Acho que é de conhecimento geral que a capital da Holanda é Amsterdam, mas é em Haia onde as decisões, efetivamente, são tomadas. Decisões essas que podem afetar a vida não só de holandeses, mas de todas as pessoas do globo, incluindo, claro, a sua que lê este texto. E, se você for mulher, mais ainda. Então, como diz o poeta: senta que lá vem a história. Mas, desta vez, as histórias (e são várias) não são divertidas e quase nunca têm um final feliz. São histórias que poucos conhecem, histórias cujo roteiro foi escrito em Haia há mais de 30 anos, histórias com enredos que dilaceram corações e, o pior, são histórias reais! Não são histórias, são as vidas das Mães de Haia.

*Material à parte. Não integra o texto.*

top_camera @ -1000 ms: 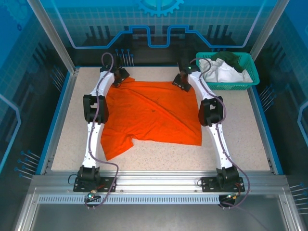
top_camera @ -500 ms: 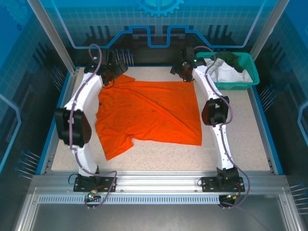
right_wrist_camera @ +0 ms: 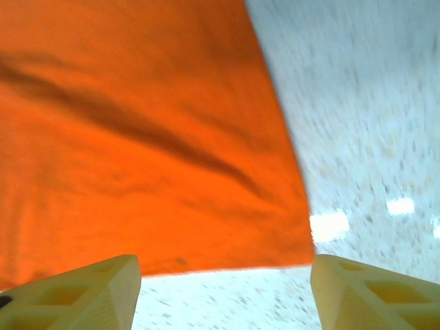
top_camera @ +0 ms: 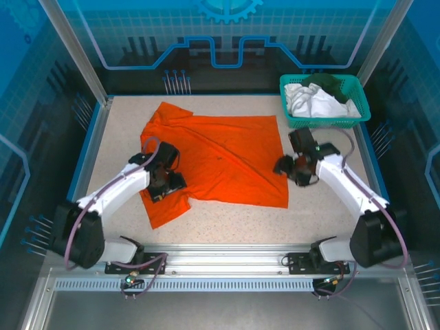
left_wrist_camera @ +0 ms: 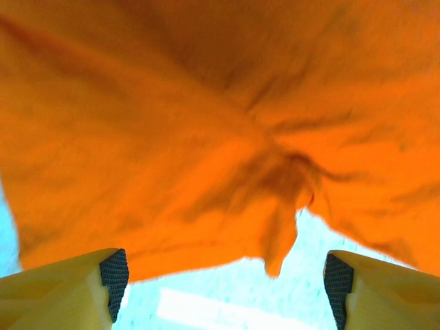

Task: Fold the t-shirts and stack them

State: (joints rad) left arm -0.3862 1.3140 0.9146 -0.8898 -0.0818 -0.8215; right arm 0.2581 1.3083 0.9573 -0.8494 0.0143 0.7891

Há algum tempo, fui casada com um mexicano e, durante o período que morávamos no México, sempre me recomendaram, se fosse ter um filho, que ele não nascesse por lá. Nunca entendi muito bem o porquê daquelas advertências, mesmo porque não pensava em ter filhos, então, não me preocupei por isso. E mal sabiam essas mulheres que me alertavam que o “perigo” não era só ele nascer por lá. Com o tempo, fui ouvindo e vendo, nos noticiários, histórias de brasileiras que estavam brigando pelo direito de levar, para o Brasil, os filhos que tiveram com estrangeiros ou, até mesmo, pelo direito de simplesmente vê-los.

Pouco a pouco, fui associando esses casos às recomendações que recebia quando ainda era casada. Até que um dia, minha irmã me contou, com tristeza, a história de uma amiga que estava há meses sem ver o filho, porque ela havia se separado do marido holandês e ele, de pirraça ou de maldade mesmo para vê-la sofrer, havia se mudado para a Alemanha com os filhos e a nova esposa. E eu disse, mas uai, ela é mãe e, geralmente, filhos ficam com as mães em uma separação. E minha irmã respondeu, não uma Mãe de Haia como ela.

Na minha ignorância, pensei que ela fosse uma mãe de Haia, porque ela morava em Haia. Enquanto minha irmã me explicava mais ou menos do que se tratava, minha revolta foi crescendo. Não sou mãe, mas sou mulher, sou ser humano, não posso concordar com isso. É machista, é retrógrado, é inumano! Assim sendo, aproveitando minhas férias em Haia, fui procurar pelas mães de Haia que podem estar em qualquer lugar do mundo e precisam ser ouvidas e apoiadas. Encontrei um perfil no Facebook (clique aqui para conhecer). Por motivos de segurança, as administradoras não quiseram se identificar, mas compartilharam suas experiências. Convido a todas e a todos a conhecerem as Mães de Haia!

Foto: Perfil no Facebook das Mães de Haia

O que é a convenção de Haia?

A Convenção de Haia é um acordo internacional, que atualmente conta com 101 países signatários, a premissa da convenção é impedir que crianças sejam retiradas de seu país de residência habitual sem a autorização de ambos os pais ou o guardião legal do menor.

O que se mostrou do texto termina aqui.